KimberlyAnn Smith

Health Coach

Four years ago, I didn’t have the energy to do the most basic tasks in life. At best, I did some very light housework for an hour in the evening, and then I would collapse in bed. I spent my days sitting and napping in a chair, watching TV all day, because I didn’t have the mental energy and attention span to even read a book. Our sink has two faucet handles – one for hot, one for cold. I couldn’t remember which was which. I had to turn on both faucets and wait for the hot water to come out to figure it out. I did this for nearly two years. This was alarming to me. People would tell me a story and I couldn’t recall the details. This made me feel insensitive and self-centered, so I would concentrate very hard to try to remember what they said, but I just couldn’t.
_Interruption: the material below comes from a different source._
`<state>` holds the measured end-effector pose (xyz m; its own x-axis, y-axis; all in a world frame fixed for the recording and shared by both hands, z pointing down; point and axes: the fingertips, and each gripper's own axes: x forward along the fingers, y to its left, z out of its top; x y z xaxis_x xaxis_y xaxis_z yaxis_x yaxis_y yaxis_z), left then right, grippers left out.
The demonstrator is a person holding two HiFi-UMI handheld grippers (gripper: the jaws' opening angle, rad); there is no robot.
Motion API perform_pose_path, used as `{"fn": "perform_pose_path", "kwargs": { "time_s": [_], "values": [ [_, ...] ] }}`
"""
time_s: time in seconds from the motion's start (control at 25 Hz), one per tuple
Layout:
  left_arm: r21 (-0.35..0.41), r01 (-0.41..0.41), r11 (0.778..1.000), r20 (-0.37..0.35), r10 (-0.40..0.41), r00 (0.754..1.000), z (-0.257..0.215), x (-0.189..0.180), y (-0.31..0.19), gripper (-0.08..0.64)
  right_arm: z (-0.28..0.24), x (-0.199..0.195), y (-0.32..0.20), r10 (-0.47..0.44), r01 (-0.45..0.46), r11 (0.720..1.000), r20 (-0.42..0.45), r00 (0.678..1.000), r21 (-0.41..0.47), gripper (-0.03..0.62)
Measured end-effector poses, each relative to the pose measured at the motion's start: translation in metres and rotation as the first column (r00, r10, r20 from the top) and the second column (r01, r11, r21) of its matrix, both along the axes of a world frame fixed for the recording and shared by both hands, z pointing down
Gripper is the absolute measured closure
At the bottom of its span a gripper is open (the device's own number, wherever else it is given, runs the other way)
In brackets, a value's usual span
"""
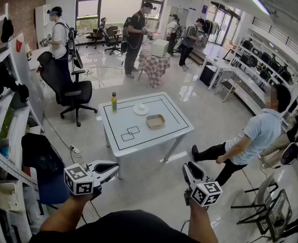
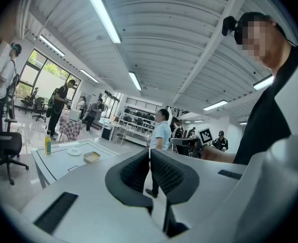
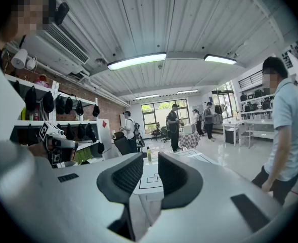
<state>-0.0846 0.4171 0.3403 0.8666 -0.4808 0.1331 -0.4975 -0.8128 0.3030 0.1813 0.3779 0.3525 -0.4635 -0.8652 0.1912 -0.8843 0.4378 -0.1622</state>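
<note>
Two grippers, both empty: the left gripper (image 1: 108,169) has its jaws closed to a bare slit, and the right gripper (image 1: 190,170) has its jaws a little apart. Well off at their 12 o'clock stands one white table (image 1: 154,135) bearing one bottle (image 1: 114,102) at its 10 o'clock corner, one plate (image 1: 140,109) and one tray (image 1: 155,121). The left gripper view catches all three, while the right gripper view shows only the bottle.

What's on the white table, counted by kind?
bottle: 1
white dish: 1
tan tray: 1
Total: 3
</note>
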Motion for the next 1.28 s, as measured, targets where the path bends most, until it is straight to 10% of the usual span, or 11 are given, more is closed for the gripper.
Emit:
{"fn": "perform_pose_path", "kwargs": {
  "time_s": [1.28],
  "values": [
    [-0.064,-0.039,0.997,0.036,0.041,0.998,0.023,0.006,-0.083,0.537,0.044,0.025,-0.091,0.084,-0.083,0.995,0.022,0.996,-0.047,0.58]
  ]
}}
Eventually, I gave up because it took up so much energy to try to pointlessly remember. “There were days that I was so dizzy that I couldn’t walk.” At the time, I didn’t know that I had chronic fatigue. I thought I was just stressed out or worse, had dementia. Well-meaning friends told me that these were all signs of growing older, but I absolutely refused to accept that. My lifestyle as an adult had always included regular exercise and healthy eating. I knew my body and these symptoms came on too quickly and were too extreme to be age-related. I knew something was wrong, and it frightened me. My chronic fatigue slowly took over my life over a period of several years. I first started to notice a change in my body when I had to drive 40 miles to my son’s piano lessons and absolutely could not keep my head from nodding and my eyes from closing while driving because of the fatigue. I had to pull over to take a little nap. I had to add this nap to our drive time.